Ainsi, la décision à prendre sur une demande d'augmentation doit tenir compte de tous les éléments découlant du sens et du but du contingentement, et non seulement de l'indépendance du distributeur requérant vis-à-vis de l'étranger.
En effet, un distributeur de films doit régler ses dépenses en fonction du contingent qui lui est attribué. Il ne saurait tirer argument de l'augmentation de ses dépenses pour prétendre avoir droit à une augmentation de son contingent, tout au moins tant que le nombre de films attribués est bien supérieur à celui qui est considéré comme suffisant pour assurer l'activité normale d'une entreprise commerciale (art. 12 al. 4 LC); au surplus, la distribution de films peut également constituer une branche accessoire d'une autre activité (cf. RO 96 I 172 ss.).

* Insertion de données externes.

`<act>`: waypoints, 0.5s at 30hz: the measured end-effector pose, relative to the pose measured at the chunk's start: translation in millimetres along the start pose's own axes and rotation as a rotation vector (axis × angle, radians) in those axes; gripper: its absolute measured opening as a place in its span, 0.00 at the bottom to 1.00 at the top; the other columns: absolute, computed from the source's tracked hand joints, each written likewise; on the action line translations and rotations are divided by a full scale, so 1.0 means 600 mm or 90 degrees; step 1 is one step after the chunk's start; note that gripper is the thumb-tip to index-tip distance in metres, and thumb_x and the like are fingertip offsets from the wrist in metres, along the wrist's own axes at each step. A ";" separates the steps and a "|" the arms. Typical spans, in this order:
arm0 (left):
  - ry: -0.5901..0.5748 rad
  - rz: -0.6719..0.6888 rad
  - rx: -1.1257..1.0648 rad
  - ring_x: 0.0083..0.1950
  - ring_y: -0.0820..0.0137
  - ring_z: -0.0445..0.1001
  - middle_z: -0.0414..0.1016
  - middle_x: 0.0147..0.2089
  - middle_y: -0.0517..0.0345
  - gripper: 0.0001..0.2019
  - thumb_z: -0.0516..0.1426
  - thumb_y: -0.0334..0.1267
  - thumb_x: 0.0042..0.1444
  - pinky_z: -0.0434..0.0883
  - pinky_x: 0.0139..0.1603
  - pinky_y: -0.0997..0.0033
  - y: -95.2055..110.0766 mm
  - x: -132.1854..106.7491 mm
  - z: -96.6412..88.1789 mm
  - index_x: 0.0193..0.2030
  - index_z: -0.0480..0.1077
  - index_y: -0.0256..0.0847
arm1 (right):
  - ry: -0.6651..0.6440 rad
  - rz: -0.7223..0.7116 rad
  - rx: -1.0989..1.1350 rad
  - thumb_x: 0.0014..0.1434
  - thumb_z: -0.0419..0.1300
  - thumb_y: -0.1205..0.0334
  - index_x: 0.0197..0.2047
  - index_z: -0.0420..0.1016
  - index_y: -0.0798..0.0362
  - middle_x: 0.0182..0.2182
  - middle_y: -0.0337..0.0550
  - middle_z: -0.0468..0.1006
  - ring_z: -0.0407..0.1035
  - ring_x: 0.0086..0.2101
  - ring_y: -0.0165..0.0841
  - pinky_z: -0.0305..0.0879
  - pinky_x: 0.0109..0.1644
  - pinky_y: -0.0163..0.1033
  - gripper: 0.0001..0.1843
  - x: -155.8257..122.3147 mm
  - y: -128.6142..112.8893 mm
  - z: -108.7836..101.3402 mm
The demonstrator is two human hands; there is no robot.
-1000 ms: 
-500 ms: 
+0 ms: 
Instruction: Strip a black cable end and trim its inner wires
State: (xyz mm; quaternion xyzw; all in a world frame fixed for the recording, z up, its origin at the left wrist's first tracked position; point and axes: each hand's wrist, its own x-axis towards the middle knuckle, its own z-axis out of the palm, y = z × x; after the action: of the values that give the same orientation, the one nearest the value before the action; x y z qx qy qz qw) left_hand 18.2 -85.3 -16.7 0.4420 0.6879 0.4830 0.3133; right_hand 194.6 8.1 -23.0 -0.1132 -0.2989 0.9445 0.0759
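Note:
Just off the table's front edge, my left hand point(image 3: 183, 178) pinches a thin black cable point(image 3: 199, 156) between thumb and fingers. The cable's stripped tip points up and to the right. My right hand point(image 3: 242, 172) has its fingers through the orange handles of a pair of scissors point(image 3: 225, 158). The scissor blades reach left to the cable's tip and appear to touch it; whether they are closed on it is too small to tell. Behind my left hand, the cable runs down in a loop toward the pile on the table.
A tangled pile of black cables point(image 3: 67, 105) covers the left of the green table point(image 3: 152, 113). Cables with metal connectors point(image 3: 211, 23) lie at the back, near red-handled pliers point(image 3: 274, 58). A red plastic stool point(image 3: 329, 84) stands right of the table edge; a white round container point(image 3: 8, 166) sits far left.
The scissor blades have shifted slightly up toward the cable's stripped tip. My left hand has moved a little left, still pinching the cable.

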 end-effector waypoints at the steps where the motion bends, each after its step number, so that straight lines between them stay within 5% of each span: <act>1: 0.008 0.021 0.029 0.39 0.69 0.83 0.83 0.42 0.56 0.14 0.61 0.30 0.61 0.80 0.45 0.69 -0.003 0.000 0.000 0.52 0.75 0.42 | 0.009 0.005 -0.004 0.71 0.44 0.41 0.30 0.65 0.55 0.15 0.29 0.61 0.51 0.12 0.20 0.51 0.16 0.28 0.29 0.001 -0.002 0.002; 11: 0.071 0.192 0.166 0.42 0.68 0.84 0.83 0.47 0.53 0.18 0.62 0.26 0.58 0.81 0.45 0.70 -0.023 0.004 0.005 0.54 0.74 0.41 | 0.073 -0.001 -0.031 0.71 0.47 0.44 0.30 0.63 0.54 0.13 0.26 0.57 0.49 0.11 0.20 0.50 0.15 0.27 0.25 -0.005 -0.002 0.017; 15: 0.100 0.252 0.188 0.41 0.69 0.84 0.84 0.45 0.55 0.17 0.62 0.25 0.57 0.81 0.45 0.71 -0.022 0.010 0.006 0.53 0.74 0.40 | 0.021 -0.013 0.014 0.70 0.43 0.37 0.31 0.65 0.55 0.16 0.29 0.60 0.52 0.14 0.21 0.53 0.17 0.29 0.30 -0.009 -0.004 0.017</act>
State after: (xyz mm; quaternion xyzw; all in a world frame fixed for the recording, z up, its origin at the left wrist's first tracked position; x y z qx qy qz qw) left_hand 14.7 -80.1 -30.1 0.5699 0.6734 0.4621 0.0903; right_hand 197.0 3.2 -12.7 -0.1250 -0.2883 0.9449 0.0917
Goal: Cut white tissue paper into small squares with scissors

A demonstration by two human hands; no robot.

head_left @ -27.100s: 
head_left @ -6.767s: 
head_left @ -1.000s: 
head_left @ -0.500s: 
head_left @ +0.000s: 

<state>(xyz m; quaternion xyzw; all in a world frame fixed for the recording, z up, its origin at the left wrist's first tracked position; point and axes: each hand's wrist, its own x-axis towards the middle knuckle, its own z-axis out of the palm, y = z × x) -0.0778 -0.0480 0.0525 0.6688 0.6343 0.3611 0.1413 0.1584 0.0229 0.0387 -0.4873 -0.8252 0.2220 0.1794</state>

En l'espèce, le contingent du recourant, qui était de huit unités en 1956, a été porté à douze dès l'année 1970, ce qui constitue une importante augmentation de 50%. Il est tout à fait judicieux de laisser se consolider la situation consécutive à cette récente augmentation et d'attendre quelques années avant de réexaminer cette situation (cf. ZBl. 1965 p. 22 c. 2).
Par ces motifs, le Tribunal fédéral:
Rejette le recours et confirme la décision attaquée.